DATA BLOCK:
____

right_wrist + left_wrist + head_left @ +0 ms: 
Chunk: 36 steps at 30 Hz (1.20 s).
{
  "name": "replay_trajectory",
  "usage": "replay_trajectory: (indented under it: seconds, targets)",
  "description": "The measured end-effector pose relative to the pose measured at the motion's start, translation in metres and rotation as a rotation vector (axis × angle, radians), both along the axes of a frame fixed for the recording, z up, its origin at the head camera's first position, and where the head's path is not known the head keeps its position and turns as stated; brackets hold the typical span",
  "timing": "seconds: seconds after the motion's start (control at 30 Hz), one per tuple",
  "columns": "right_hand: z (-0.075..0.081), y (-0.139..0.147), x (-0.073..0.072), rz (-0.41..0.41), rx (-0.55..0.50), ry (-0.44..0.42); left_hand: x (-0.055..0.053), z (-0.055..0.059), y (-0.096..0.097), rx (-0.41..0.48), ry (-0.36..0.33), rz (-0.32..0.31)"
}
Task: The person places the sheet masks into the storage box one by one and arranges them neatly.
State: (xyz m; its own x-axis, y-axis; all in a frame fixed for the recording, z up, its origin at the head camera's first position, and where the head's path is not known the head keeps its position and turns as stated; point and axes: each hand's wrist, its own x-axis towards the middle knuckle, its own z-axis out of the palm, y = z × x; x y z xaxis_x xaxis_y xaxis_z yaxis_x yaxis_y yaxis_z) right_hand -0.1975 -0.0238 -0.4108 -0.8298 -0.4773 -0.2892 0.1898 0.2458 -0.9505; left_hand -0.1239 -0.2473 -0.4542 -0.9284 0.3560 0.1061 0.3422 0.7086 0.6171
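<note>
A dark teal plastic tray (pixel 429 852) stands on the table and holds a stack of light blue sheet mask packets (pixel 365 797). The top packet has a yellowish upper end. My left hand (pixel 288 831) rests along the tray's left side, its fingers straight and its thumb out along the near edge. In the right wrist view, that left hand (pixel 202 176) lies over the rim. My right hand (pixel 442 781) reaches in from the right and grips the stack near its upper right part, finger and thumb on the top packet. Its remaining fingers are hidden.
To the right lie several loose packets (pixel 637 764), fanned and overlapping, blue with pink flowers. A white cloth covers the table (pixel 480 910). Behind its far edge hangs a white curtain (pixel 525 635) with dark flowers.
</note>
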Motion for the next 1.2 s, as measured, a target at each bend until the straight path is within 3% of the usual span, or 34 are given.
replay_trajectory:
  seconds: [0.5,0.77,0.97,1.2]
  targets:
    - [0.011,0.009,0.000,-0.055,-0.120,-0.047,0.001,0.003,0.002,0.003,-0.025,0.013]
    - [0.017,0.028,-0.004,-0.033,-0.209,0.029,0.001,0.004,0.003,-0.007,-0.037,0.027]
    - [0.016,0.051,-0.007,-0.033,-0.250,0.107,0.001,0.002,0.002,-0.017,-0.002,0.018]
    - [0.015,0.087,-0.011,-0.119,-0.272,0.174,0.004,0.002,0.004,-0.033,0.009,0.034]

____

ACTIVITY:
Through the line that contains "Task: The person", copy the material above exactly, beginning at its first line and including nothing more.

RESULT OF THE TASK:
right_wrist + left_wrist + head_left @ +0 ms: 
Chunk: 36 steps at 30 Hz (1.20 s).
{
  "name": "replay_trajectory",
  "usage": "replay_trajectory: (indented under it: seconds, targets)",
  "description": "The measured end-effector pose relative to the pose measured at the motion's start, translation in metres and rotation as a rotation vector (axis × angle, radians), both along the axes of a frame fixed for the recording, z up, its origin at the head camera's first position, and where the head's path is not known the head keeps its position and turns as stated; brackets hold the typical span",
  "timing": "seconds: seconds after the motion's start (control at 30 Hz), one per tuple",
  "columns": "right_hand: z (-0.075..0.081), y (-0.139..0.147), x (-0.073..0.072), rz (-0.41..0.41), rx (-0.55..0.50), ry (-0.44..0.42); left_hand: x (-0.055..0.053), z (-0.055..0.059), y (-0.096..0.097), rx (-0.41..0.48), ry (-0.36..0.33), rz (-0.32..0.31)"
}
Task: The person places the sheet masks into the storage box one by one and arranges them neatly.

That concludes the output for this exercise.